Predicate Information (identified by operation id):
---------------------------------------------------
   1 - access("T2"."N1"="T1"."N2")
   3 - access("T1"."N1"=15)

You’ll notice the tablescan and hash join with t2 as the probe (2nd) table and a total cost of 44, which largely due to the tablescan cost of t2 (which I had deliberately defined with pctfree 75 to make the tablescan a little expensive). Let’s hint the query to do a nested loop from t1 to t2 to see why the hash join is preferred over the nested loop:


alter session set "_nlj_batching_enabled"=0;

select
        /*+
                qb_name(main)
                leading(t1 t2)
                use_nl(t2)
                index(t2)
                no_nlj_prefetch(t2)
        */
        t1.v1, t2.v1
from    t1, t2
where
        t1.n1 = 15
and     t2.n1 = t1.n2
;

----------------------------------------------------------------------------------------------
| Id  | Operation                            | Name  | Rows  | Bytes | Cost (%CPU)| Time     |
----------------------------------------------------------------------------------------------
|   0 | SELECT STATEMENT                     |       |   225 | 83700 |   242   (0)| 00:00:01 |
|   1 |  NESTED LOOPS                        |       |   225 | 83700 |   242   (0)| 00:00:01 |
|   2 |   TABLE ACCESS BY INDEX ROWID BATCHED| T1    |    15 |  2805 |     2   (0)| 00:00:01 |
|*  3 |    INDEX RANGE SCAN                  | T1_I1 |    15 |       |     1   (0)| 00:00:01 |
|   4 |   TABLE ACCESS BY INDEX ROWID BATCHED| T2    |    15 |  2775 |    16   (0)| 00:00:01 |
|*  5 |    INDEX RANGE SCAN                  | T2_I1 |    15 |       |     1   (0)| 00:00:01 |
----------------------------------------------------------------------------------------------

Predicate Information (identified by operation id):
---------------------------------------------------
   3 - access("T1"."N1"=15)
   5 - access("T2"."N1"="T1"."N2")

I’ve done two slightly odd things here – I’ve set a hidden parameter to disable nlj batching and I’ve used a hint to block nlj prefetching. This doesn’t affect the arithmetic but it does mean the appearance of the nested loop goes back to the original pre-9i form that happens to make it a little easier to see costs and cardinalities adding and multiplying their way through the plan.

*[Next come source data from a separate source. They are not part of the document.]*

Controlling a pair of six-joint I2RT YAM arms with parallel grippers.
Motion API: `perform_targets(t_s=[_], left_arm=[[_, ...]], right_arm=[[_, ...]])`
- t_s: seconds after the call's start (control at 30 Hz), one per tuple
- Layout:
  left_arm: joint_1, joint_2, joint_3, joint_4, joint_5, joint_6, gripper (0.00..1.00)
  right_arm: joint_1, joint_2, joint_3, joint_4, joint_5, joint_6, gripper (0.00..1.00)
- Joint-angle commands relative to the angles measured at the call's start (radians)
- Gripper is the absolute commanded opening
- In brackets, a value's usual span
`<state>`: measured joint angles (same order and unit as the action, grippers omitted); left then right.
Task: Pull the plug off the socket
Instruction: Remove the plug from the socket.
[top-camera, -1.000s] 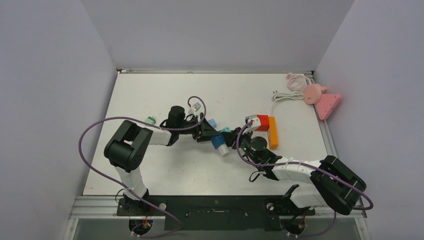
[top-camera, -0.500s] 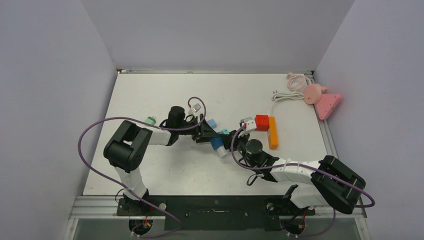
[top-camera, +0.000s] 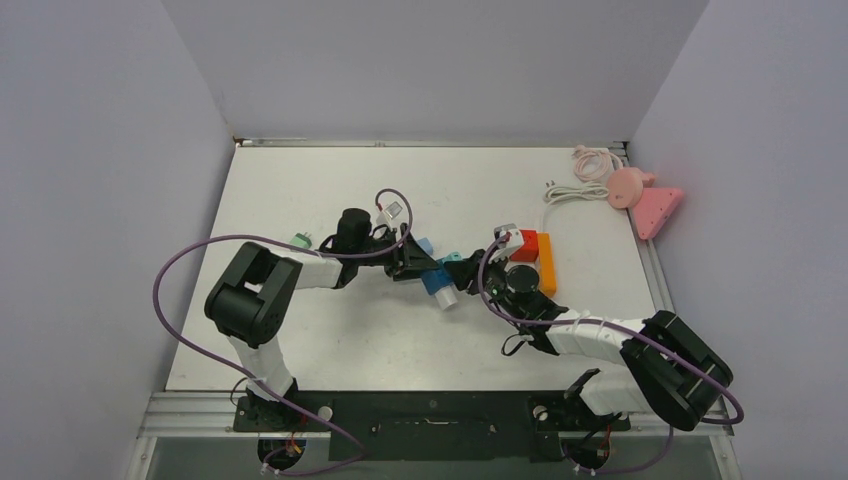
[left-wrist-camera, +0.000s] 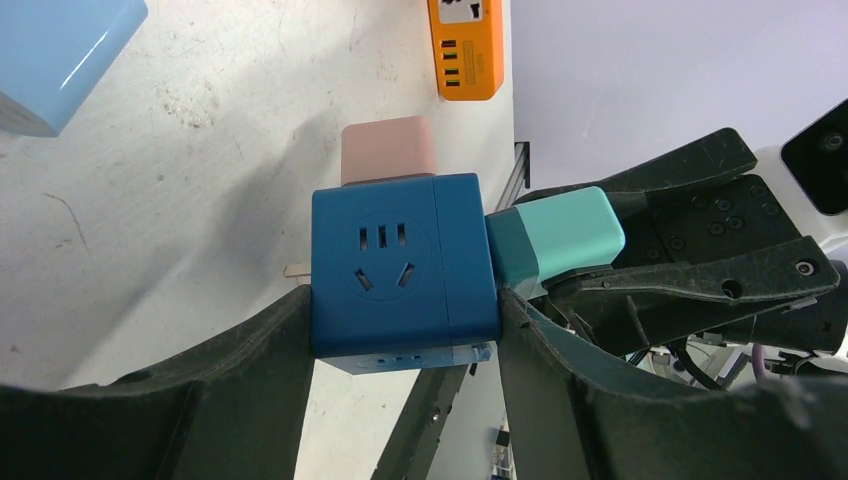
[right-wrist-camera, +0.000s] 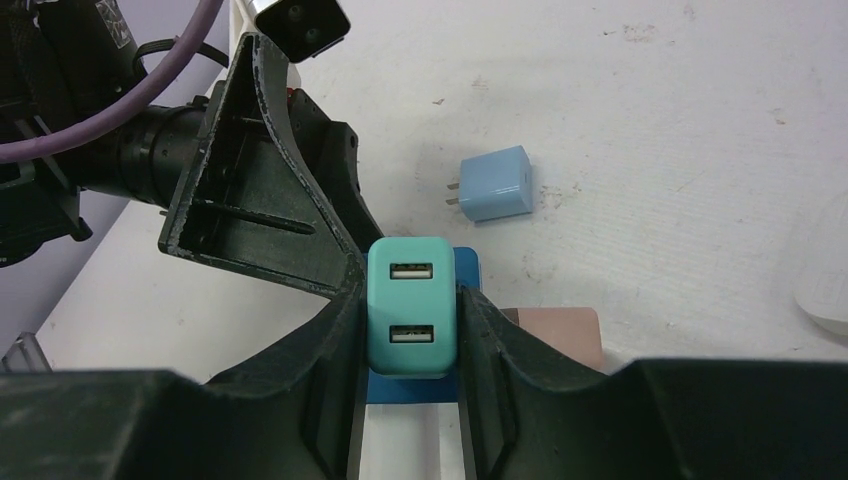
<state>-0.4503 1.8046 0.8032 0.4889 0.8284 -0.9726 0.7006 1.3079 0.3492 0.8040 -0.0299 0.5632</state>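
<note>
A dark blue cube socket (left-wrist-camera: 403, 265) sits clamped between my left gripper's fingers (left-wrist-camera: 250, 385); it also shows in the top view (top-camera: 436, 283). A teal plug (left-wrist-camera: 555, 241) with two USB ports (right-wrist-camera: 411, 305) sticks into the cube's right face. My right gripper (right-wrist-camera: 411, 330) is shut on this teal plug, one finger on each side. In the top view both grippers meet at the table's middle, left gripper (top-camera: 418, 270), right gripper (top-camera: 462, 272). A pink adapter (left-wrist-camera: 388, 150) is plugged in the cube's far face.
A light blue adapter (right-wrist-camera: 495, 184) lies loose on the table behind the cube. An orange power strip (top-camera: 546, 263) with a red block (top-camera: 524, 245) lies to the right. A pink socket with white cord (top-camera: 630, 188) sits at the far right corner.
My right arm moved left and then came back right a little; its gripper stays at the teal plug. The left arm holds the cube almost still.
</note>
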Motion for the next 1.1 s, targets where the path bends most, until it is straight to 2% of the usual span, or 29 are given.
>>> perform_targets(t_s=[0.0, 0.17, 0.43, 0.57, 0.87, 1.07], left_arm=[[0.010, -0.050, 0.010, -0.038, 0.022, 0.072, 0.00], [0.012, -0.052, 0.011, -0.048, 0.019, 0.075, 0.00], [0.017, -0.048, 0.016, -0.085, 0.007, 0.086, 0.00], [0.019, -0.048, 0.017, -0.091, 0.003, 0.087, 0.00], [0.021, -0.050, 0.017, -0.098, 0.002, 0.091, 0.00], [0.021, -0.057, 0.022, -0.112, -0.002, 0.102, 0.00]], right_arm=[[-0.048, 0.005, -0.001, 0.106, 0.055, 0.018, 0.05], [-0.009, -0.005, 0.003, 0.092, 0.096, -0.020, 0.05], [0.166, -0.026, 0.054, 0.008, 0.319, -0.175, 0.05], [0.199, -0.016, 0.071, -0.012, 0.374, -0.214, 0.05], [0.166, -0.020, 0.057, 0.000, 0.335, -0.159, 0.05], [0.008, 0.006, 0.023, 0.047, 0.147, -0.036, 0.05]])
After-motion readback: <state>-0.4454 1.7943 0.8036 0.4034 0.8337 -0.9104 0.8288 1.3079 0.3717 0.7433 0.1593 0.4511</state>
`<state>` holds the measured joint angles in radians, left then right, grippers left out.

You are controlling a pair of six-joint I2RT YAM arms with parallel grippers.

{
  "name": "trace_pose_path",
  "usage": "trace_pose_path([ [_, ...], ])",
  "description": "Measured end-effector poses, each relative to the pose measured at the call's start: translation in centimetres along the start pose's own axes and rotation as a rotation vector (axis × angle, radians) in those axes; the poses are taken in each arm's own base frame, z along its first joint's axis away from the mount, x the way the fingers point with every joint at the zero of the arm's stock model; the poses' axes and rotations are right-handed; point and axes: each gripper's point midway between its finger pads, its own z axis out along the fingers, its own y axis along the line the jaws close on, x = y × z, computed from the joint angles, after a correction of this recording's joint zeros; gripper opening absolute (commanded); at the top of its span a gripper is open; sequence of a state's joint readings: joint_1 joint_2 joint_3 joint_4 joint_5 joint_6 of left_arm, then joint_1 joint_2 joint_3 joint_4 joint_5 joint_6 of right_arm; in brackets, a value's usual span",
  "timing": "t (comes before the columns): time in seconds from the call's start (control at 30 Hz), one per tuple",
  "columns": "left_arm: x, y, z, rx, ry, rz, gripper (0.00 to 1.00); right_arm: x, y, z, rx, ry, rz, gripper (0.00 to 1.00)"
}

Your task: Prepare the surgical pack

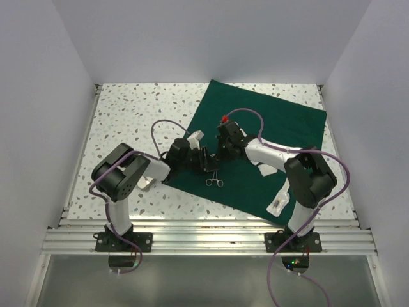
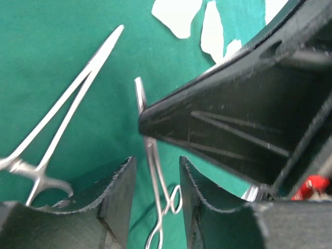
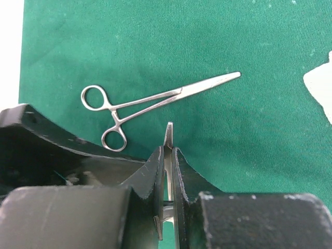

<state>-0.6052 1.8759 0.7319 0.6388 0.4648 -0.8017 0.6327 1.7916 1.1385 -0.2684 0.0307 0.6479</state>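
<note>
Setting: Speckled desk (image 1: pixel 128 115) boxed in by white walls (image 1: pixel 38 77), with both arms bolted at its near edge.
Surgical pack: we see the dark green drape (image 1: pixel 281 121) spread flat and turned cornerwise across the middle and right of the desk, with the instruments and pads lying on it.
Meeting point: the two hands come nose to nose over the left part of the drape, the right one filling much of the left wrist view.
Right hand (image 3: pixel 168 151): clenched on the held forceps (image 3: pixel 169 136), a slim steel pair whose tip pokes out just past the fingertips.
Left hand (image 2: pixel 156 163): released, as far as we can read it. Its fingers stand apart on either side of the held forceps, just above the ring handles, and green cloth shows between one finger and the steel.
Loose forceps (image 3: pixel 176 92): a second pair lies flat on the cloth just beside the hands, touched by neither.
Gauze: white gauze pads (image 2: pixel 177 13) rest on the drape beyond the hands, apart from both pairs of forceps.
</note>
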Motion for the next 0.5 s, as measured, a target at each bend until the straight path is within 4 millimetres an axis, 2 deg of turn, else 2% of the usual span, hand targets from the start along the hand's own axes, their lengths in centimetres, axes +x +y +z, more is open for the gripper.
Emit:
trace_pose_path([
  [0.13, 0.4, -0.4, 0.9, 0.020, 0.023, -0.010, 0.26, 0.0, 0.0, 0.0, -0.001, 0.001, 0.003, 0.00],
  [0.23, 0.6, -0.3, 0.9, 0.012, 0.031, -0.025, 0.03, -0.1, -0.1, -0.4, -0.002, 0.002, 0.007, 0.00],
  [0.27, 0.5, -0.3, 0.9, 0.014, 0.029, -0.031, 0.00, -0.2, -0.1, -0.5, -0.001, 0.001, 0.009, 0.01],
  [0.3, 0.4, -0.5, 0.9, 0.018, 0.028, -0.037, 0.00, -0.3, -0.3, -0.7, 0.002, 0.000, 0.013, 0.18],
  [0.33, 0.3, -0.8, 0.8, 0.023, 0.026, -0.040, 0.00, -0.5, -0.4, -1.0, 0.002, -0.002, 0.020, 0.29],
  [0.4, -0.1, -1.4, 0.5, 0.029, 0.021, -0.036, 0.00, -1.0, -0.7, -1.6, 0.001, -0.006, 0.029, 0.46],
  [0.47, -0.5, -2.1, -0.3, 0.024, 0.016, -0.026, 0.00, -1.9, -1.2, -2.8, 0.005, -0.028, 0.039, 0.53],
  [0.5, -0.9, -2.6, -0.9, 0.020, 0.007, -0.015, 0.00, -2.8, -1.7, -3.9, 0.014, -0.053, 0.045, 0.60],
])
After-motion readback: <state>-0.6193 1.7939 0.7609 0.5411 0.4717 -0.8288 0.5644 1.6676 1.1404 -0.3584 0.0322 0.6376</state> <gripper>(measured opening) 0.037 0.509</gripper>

As you can see, the total cost is 242 with this plan and most of the cost is due to the indexed access into t2: the optimizer has correctly estimated that each probe of t2 will acquire 15 rows and that those 15 rows will be scattered across 15 blocks, so the join cardinality comes to 15*15 = 255 and the cost comes to 15 (t1 rows) * 16 (t2 unit cost) + 2 (t1 cost) = 242.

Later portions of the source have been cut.